If you’re a parent of a young child you know the stress vaccinations can
be on you, sometimes even more so than your child. Not knowing if you’re
doing the right thing by getting the regular needles adds to the worry
of proper parenting. No matter how many parenting books you read or are
on your shelves the correct answer is never unveiled.
Paul and I have decided that history speaks for itself when it comes to
the shot ritual and have brought William to a nurse whenever he’s due
for another. Yesterday he had his 12 month shots plus two flu shots.
All the hype of being worried about our young boy got the better of me.

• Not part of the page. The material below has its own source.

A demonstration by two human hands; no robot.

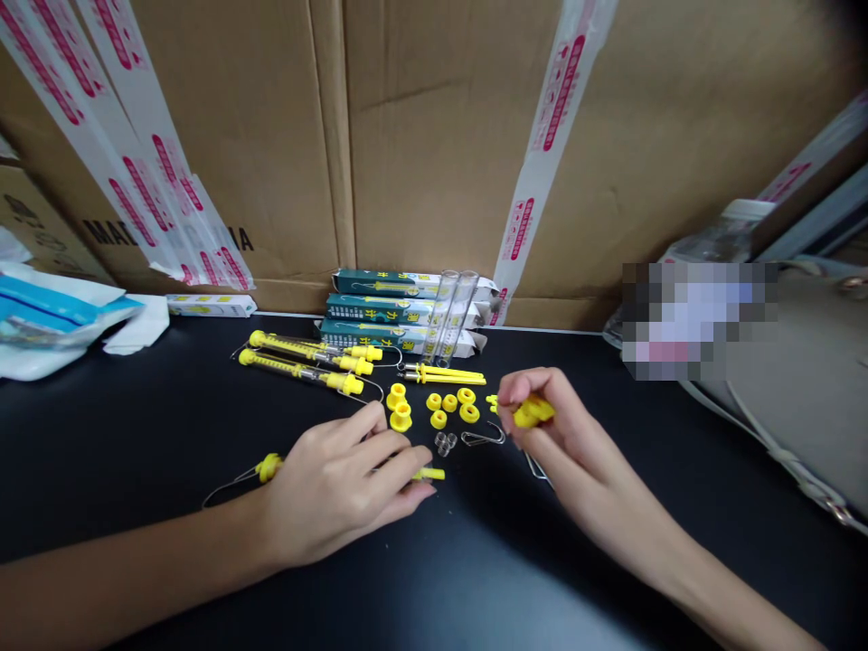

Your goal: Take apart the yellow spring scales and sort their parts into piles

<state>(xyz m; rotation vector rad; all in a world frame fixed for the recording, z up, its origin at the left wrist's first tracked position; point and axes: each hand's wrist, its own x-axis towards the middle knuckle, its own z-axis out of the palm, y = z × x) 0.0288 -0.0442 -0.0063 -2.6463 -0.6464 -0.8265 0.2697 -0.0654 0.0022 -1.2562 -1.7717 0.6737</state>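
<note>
My left hand (349,475) is closed around a spring scale lying low over the table. The scale's yellow cap (269,467) and wire hook (227,485) stick out to the left, and its yellow tip (432,474) shows past my fingers. My right hand (552,425) is closed on a yellow plastic piece (533,411), whose exact shape my fingers partly cover. Between the hands lie yellow collars (449,403), short clear tube rings (446,443) and a metal hook (484,436). Another metal hook (537,467) is partly hidden below my right hand.
Assembled spring scales (298,371) lie behind my left hand. Yellow inner rods (448,374) and clear tubes (448,316) sit by printed boxes (380,312). A large carton (434,163) walls the back. A bottle (719,235) and bag (800,389) stand right; plastic packaging (61,316) lies left.
</note>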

I did remain confident and told my in-laws that he’ll be fine but a part
of me wanted to be with him. A part of me still wondered if these
needles would go like all the rest and he’d prove the hysteria behind
them wrong. I wouldn’t be there to console him, that was my biggest
concern but I was back to work as Canadian maternity leave is one year
(hallelujah as I don’t know what I’d do if I had to leave him at 6
William’s father went as well as my mother in law and I sat at work
waiting for some communication that things were done. When I finally got
it the news was good – he cried during the process but quickly recovered
and began looking through books like nothing was done.
On a side note, I don’t know why the waiting room of Public Health in
Moncton doesn’t have more than one English children’s book. I appreciate
that we’re a bilingual community and French books are great for the
bilingual and French community but where are all the English books? Are
the members of the English speaking community taking these home with
them, forgetting that other children want to read while they wait? Maybe
I’ll donate some and see how long they stay…

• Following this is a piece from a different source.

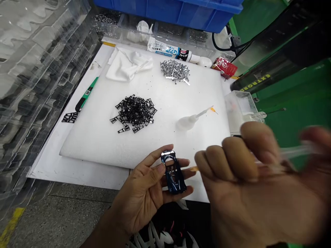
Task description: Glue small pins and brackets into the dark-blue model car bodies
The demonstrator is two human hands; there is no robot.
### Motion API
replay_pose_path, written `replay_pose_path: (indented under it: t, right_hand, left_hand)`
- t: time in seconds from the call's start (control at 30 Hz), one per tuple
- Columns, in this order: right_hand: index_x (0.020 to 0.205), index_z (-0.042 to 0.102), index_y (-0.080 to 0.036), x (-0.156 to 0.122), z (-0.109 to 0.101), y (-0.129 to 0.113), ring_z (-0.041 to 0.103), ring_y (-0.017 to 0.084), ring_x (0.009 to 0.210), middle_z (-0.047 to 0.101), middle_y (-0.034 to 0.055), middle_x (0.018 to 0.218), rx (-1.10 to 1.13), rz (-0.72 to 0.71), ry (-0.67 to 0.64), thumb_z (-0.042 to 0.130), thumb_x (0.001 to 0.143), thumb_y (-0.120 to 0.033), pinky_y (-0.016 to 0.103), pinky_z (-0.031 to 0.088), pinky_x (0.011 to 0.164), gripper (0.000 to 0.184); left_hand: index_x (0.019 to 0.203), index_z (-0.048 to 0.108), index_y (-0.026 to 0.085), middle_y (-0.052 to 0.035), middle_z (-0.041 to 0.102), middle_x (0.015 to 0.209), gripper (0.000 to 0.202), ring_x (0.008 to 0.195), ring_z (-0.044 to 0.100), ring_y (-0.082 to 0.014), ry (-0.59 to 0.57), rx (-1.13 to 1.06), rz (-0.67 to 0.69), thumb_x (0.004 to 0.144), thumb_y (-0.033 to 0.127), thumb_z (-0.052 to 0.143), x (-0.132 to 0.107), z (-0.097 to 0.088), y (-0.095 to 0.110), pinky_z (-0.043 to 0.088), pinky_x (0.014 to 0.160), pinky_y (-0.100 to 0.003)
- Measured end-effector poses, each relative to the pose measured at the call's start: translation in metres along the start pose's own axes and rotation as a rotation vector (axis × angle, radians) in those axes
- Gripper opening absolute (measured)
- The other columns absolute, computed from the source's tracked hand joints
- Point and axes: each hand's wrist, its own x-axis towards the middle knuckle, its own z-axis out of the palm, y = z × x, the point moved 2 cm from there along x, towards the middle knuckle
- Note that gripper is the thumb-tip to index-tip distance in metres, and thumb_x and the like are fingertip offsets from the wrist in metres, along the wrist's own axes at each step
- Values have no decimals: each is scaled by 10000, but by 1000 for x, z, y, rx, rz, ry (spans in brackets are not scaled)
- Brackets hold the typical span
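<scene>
right, going left to right: a small stack of flat black plastic frames (69, 117) lies on a white board (77, 172), just beside a green-and-black utility knife (86, 94). a white foam sheet (85, 144) sits on the board, carrying a crumpled white cloth (128, 63) and a loose heap of black plastic frames (133, 113). beyond that heap is a pile of small silver metal parts (175, 70), with a white-and-blue glue tube (168, 51) behind it. my left grip (141, 196) is closed around a glossy dark blue toy car body (173, 172), pinching it between thumb and fingers just off the foam's near edge. a translucent squeeze bottle with a thin nozzle (187, 122) lies on the foam. my right grip (258, 182) is curled and pressed together on a blurred clear applicator (292, 153), though the motion blur hides the exact hold.
</scene>
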Motion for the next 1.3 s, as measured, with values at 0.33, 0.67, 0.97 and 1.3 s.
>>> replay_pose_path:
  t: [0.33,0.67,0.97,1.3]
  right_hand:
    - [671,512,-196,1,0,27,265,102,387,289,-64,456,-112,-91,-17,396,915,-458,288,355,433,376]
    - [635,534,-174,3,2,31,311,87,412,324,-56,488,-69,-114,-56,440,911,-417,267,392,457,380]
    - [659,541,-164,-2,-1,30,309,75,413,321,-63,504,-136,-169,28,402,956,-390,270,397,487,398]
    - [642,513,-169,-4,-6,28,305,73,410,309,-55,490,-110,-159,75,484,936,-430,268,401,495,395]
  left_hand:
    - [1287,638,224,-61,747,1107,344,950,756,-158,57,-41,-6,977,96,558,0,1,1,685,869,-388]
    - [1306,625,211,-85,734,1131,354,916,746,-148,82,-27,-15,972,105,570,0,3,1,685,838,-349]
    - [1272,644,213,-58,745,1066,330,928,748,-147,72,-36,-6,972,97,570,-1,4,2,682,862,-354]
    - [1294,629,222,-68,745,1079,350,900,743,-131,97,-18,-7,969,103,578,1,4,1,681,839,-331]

My husband opted to complete a survey to document all the regular things
we check anyway. Is William’s arm red? Swollen? Does he have a
temperature? Is he crankier than normal? All the stuff you worry about
happening but because he had a flu shot we were asked to record it and
send it back in. Thankfully, squeezing William’s arm didn’t bother him
and he went on playing. There was no redness, swelling or temperature.
Our 12 month old survived with nothing more than a sticky square being
left in place of his bandages.
When I dropped him off this morning at my in-laws my mother in-law
immediately asked how he was feeling. She felt bad for him because he
had to go through such a terrible experience. I showed her that he
didn’t mind the ordeal at all by touching his arms and legs and tickling
him to hear him giggle.
New parents shouldn’t work themselves up so much, shouldn’t listen to
all the horror stories that will be forced upon them. There are some
babies who have a harder time than others but always remember that they
feed off your energy and if you’re stressed about something so might
they be. If you laugh, relax and breath the vaccinations will be over
before you know it – just like their first year!